Thursday, May 5, 2011

Kérak

Depuis le port d'Aqaba, notre route descend doucement (hé oui !) à travers le Rift jusqu'aux rives blanches de la mer Morte. Après plusieurs heures de route le petit bus s'attaque avec courage aux contreforts du plateau Jordanien. C'est en négociant avec prudence un virage que la forteresse de Kérak nous apparaît au soleil de l'après-midi. Dissimulant la ville s'étendant de l'autre côté du promontoire, plus à l'Est et au Nord, les murailles massives semblent avoir méprisé le cours du temps et règnent encore sur une belle vallée verdoyante. Une première halte permet de découvrir la ville, au climat sensiblement plus frais, avec ses marchés de fruits ou d'épices, et l'incontournable dégustation du mansaf, dont Kérak est la capitale.


Histoire de la forteresse

En 1099, les armées européennes de la 1e croisade prennent Jérusalem, dont le nouveau Royaume fera partie des Etats latins d'Orient. A cette époque, les puissances musulmanes d'Egypte et de Syrie sont régulièrement en guerre, ce qui profite à l'expansion du Royaume franc de Jérusalem, parfois vu comme un allié potentiel. C'est ainsi que la construction de la forteresse de Kérak débute vers 1140. Les pierres taillées à la va-vite ou l'absence de joint témoignent de la hâte qu'avaient les Francs de sécuriser la région de l'Outre-Jourdain, passage clé pour les caravanes entre la Syrie et l'Egypte.

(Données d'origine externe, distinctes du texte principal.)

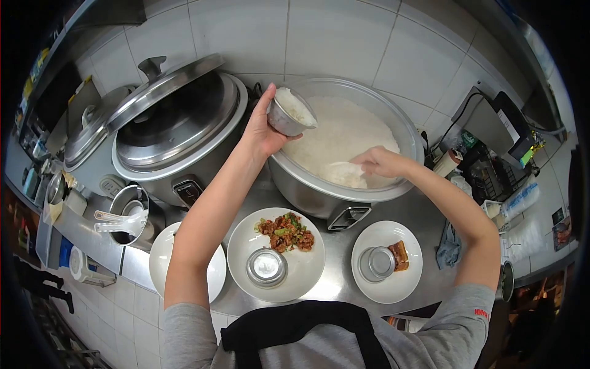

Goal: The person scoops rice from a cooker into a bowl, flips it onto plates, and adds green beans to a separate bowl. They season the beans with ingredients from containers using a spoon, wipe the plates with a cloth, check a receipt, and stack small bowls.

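Left hand (263, 130) closed around a small metal bowl (291, 114) heaped with rice, tilted over the big cooker pot (307, 184). Right hand (381, 162) gripping a white rice paddle (343, 171), blade sunk in the rice (344, 132) just below the fingertips.

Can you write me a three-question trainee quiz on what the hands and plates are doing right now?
1. True or false: the left hand holds a small metal bowl filled with rice.
2. What is the right hand doing?
A) scooping in the open rice cooker with a white paddle
B) lifting the lid of the other cooker
C) wiping the counter
3. Fill in: on the middle plate, a small metal bowl stands upside down beside a ____ dish.

Key:
1. True
2. A
3. stir-fried meat and vegetable
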`<state>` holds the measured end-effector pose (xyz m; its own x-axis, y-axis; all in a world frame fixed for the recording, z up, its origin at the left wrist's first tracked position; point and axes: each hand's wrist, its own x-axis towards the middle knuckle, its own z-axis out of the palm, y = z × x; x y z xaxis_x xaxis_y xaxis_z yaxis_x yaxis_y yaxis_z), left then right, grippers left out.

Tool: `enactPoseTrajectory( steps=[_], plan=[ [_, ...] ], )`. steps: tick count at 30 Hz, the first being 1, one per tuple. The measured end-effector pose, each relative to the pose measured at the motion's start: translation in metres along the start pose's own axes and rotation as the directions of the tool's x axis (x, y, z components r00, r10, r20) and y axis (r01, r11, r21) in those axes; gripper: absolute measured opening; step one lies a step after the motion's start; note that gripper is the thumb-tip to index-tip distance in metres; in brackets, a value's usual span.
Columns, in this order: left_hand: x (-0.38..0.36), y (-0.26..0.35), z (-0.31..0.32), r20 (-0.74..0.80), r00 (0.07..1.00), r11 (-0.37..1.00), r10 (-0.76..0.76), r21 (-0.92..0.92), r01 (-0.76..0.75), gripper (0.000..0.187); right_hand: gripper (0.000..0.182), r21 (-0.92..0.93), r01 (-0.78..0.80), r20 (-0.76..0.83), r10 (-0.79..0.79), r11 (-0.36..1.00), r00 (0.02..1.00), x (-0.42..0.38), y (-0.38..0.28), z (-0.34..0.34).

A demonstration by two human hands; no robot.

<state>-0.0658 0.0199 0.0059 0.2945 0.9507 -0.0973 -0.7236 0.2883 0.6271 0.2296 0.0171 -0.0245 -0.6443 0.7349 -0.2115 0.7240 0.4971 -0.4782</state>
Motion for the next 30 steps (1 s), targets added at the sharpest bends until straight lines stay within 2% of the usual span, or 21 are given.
enactPoseTrajectory(
  steps=[1, 2, 4, 7, 9, 11, 13, 14, 16, 18, 20, 21, 24, 25, 26, 27, 29, 30],
  plan=[
    [0.0, 0.0, 0.0, 0.002, 1.0, 1.0, 0.003, -0.001, -0.003, 0.079, 0.032, 0.136, 0.019, 0.022, -0.022, 0.991, 1.0, -0.001, 0.006, 0.001],
    [0.0, 0.0, 0.0, -0.006, 1.0, 1.0, 0.0, 0.003, 0.0, 0.079, 0.032, 0.135, 0.017, 0.021, -0.02, 0.991, 1.0, -0.002, 0.005, -0.001],
    [0.002, -0.002, 0.0, -0.012, 1.0, 1.0, 0.0, 0.007, 0.0, 0.079, 0.03, 0.27, -0.076, 0.189, 0.025, 0.96, 0.982, -0.002, 0.005, -0.008],
    [0.005, -0.005, -0.002, -0.033, 0.999, 1.0, -0.009, 0.001, 0.009, 0.078, 0.027, 0.306, -0.133, 0.205, 0.071, 0.943, 0.976, 0.002, 0.014, -0.02],
    [0.008, -0.008, -0.004, 0.009, 1.0, 1.0, -0.009, 0.028, 0.009, 0.086, 0.026, 0.305, -0.118, 0.044, 0.11, 0.945, 0.993, 0.0, 0.007, -0.044],
    [0.01, -0.013, -0.002, 0.002, 1.0, 0.999, -0.031, 0.019, 0.031, 0.083, 0.022, 0.173, -0.09, -0.105, 0.11, 0.981, 0.988, -0.001, -0.006, -0.08],
    [0.012, -0.023, 0.006, 0.004, 0.998, 0.998, -0.058, 0.008, 0.058, 0.079, 0.021, -0.269, -0.118, -0.199, 0.065, 0.956, 0.978, 0.008, -0.026, -0.114],
    [0.012, -0.031, 0.013, 0.016, 0.998, 0.998, -0.059, -0.012, 0.06, 0.08, 0.021, -0.268, -0.127, -0.205, 0.072, 0.955, 0.976, 0.009, -0.037, -0.112],
    [0.015, -0.043, 0.024, 0.034, 0.997, 0.997, -0.063, -0.031, 0.064, 0.081, 0.026, -0.494, -0.148, -0.418, -0.085, 0.857, 0.905, 0.016, -0.062, -0.103],
    [0.022, -0.052, 0.03, 0.037, 0.994, 0.967, -0.106, -0.228, 0.112, 0.084, 0.03, -0.491, -0.271, -0.374, 0.081, 0.828, 0.924, 0.019, -0.095, -0.082],
    [0.029, -0.056, 0.032, 0.035, 0.995, 0.967, -0.093, -0.233, 0.099, 0.087, 0.034, -0.526, -0.166, -0.392, -0.064, 0.834, 0.918, 0.018, -0.102, -0.051],
    [0.031, -0.056, 0.034, 0.028, 0.996, 0.968, -0.079, -0.239, 0.084, 0.091, 0.034, -0.53, -0.169, -0.394, -0.065, 0.831, 0.917, 0.014, -0.104, -0.039],
    [0.028, -0.052, 0.03, 0.022, 0.996, 0.983, -0.082, -0.164, 0.085, 0.09, 0.032, -0.508, -0.089, -0.425, -0.16, 0.857, 0.891, 0.01, -0.097, -0.026],
    [0.026, -0.049, 0.028, 0.021, 0.997, 0.984, -0.074, -0.163, 0.076, 0.09, 0.034, -0.445, -0.004, -0.45, -0.22, 0.896, 0.865, 0.009, -0.083, -0.034],
    [0.023, -0.048, 0.026, 0.037, 0.997, 0.987, -0.065, -0.145, 0.07, 0.083, 0.036, -0.376, 0.084, -0.481, -0.272, 0.923, 0.834, 0.009, -0.076, -0.04],
    [0.021, -0.046, 0.025, 0.055, 0.997, 0.99, -0.059, -0.126, 0.065, 0.077, 0.036, -0.377, 0.086, -0.484, -0.275, 0.922, 0.831, 0.003, -0.088, -0.05],
    [0.019, -0.038, 0.024, 0.11, 0.991, 0.99, -0.072, -0.112, 0.084, 0.075, 0.04, -0.088, -0.112, -0.512, 0.052, 0.99, 0.857, -0.013, -0.108, -0.074],
    [0.017, -0.037, 0.024, 0.158, 0.983, 0.989, -0.092, -0.099, 0.108, 0.072, 0.04, -0.087, -0.115, -0.512, 0.054, 0.99, 0.857, -0.011, -0.103, -0.071]
  ],
)
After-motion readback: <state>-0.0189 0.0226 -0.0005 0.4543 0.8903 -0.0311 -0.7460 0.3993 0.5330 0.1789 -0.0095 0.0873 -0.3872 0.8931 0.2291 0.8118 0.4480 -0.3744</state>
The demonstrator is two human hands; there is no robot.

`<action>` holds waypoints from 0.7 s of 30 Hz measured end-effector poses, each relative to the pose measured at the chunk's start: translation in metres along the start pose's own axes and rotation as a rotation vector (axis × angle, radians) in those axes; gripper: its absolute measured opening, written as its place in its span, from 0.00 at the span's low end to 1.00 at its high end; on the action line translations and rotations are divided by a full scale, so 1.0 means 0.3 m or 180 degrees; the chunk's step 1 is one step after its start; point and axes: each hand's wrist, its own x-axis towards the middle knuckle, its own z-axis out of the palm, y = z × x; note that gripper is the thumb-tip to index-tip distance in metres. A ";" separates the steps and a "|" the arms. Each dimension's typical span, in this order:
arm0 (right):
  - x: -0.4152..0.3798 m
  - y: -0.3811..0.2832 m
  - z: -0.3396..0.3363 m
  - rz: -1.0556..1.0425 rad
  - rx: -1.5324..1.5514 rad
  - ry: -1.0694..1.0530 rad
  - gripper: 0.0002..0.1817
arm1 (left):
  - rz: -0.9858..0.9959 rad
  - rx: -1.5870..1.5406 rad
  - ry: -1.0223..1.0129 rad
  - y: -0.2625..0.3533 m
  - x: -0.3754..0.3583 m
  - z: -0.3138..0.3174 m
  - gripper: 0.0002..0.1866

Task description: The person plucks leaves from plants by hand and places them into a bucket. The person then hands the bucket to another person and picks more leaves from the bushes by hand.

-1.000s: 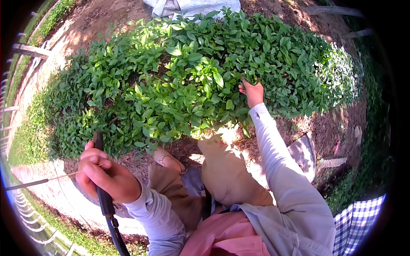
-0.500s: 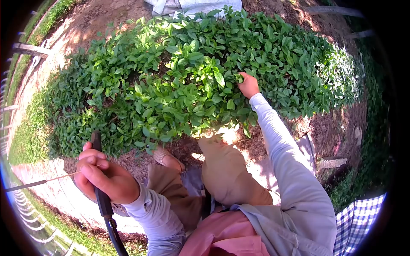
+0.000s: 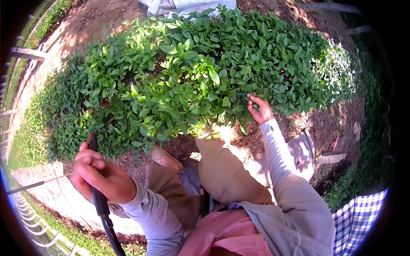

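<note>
My left hand [image 3: 102, 176] is closed, pinching a thin tan stick [image 3: 64, 175] with a thicker grey end [image 3: 26, 187] that points left. A black bar-like handle [image 3: 100, 200] with a strap below it runs behind the fingers; whether they grip it too is hidden. My right hand [image 3: 261, 110] hovers at the near edge of the leafy green plants [image 3: 183, 89], its fingers apart and curved. No leaf shows clearly in it. Broad, glossy leaves lie just beyond the fingertips.
A pale sheet [image 3: 188, 6] lies behind the plants. My bent knee [image 3: 224, 166] and a shoe [image 3: 164, 158] are at the near edge. Checked cloth [image 3: 361, 219] hangs at lower right, and a flat grey block [image 3: 332, 158] lies on the soil.
My right hand has drawn back from the leaves, down and to the right, and its closed fingers have spread. My left hand keeps its hold on the stick, and the view has shifted slightly.
</note>
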 end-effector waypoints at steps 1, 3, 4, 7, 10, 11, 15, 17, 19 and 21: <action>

Le château sera à plusieurs reprises le théâtre de l'affrontement entre les grands personnages de l'époque: Saladin, dirigeant Syrien et Egyptien, qui travaillera toute sa vie à l'unification des puissances musulmanes dans le but de reprendre les territoires Latins, Baudoin IV, roi de Jérusalem, adolescent, lépreux et pourtant d'une détermination légendaire jusqu'à sa mort annoncée, et surtout Renaud de Châtillon, arrogant seigneur de Kérak, grand guerrier et médiocre dirigeant, défiant autant Saladin que son roi du haut de sa citadelle. Plus brigand que gouverneur, ses attaques en temps de paix et ses initiatives hasardeuses attireront la colère de Saladin et plusieurs sièges épiques de la forteresse, et précipiteront la fin du Royaume. Le château tombera aux mains de Saladin encore deux ans après la prise de Jérusalem, et sera moins utilisé par la suite.

L'histoire du château témoigne de la richesse historique de la région, du contact et des échanges qui ont eu lieu entre différentes civilisations en marge des conflits. On retrouve des escaliers de style arabe, des arches européennes, des voûtes byzantines...
A peine passé le pont et l'entrée de la citadelle, le regard s'envole par-dessus les créneaux, vers la vallée, vers la plaine et la mer Morte puis les collines d'Israël et de Cisjordanie, d'où l'on pouvait voir les feux d'alerte du château. L'horizon et le vent venant battre la muraille permet au site de conserver toute sa grandeur. Si les bâtiments les plus hauts sont aujourd'hui en ruines, la constitution très massive du château, épousant le rocher, a permis de conserver sa forme générale, les cours, les escaliers et de nombreuses galeries, et l'on s'immerge facilement dans ces vieilles pierres qui n'ont pas perdu leur majesté. On prend plaisir à se perdre dans les escaliers obscurs et les galeries aux nombreux jeux de lumière, à imaginer les banquets ou les conseils se tenant sous ces voûtes. Avant de repartir de cette dernière étape en Jordanie, un dernier passage sur les sommets venteux du site, une dernière bouffée d'horizon dans ce petit pays qui décidément fait tout en grand.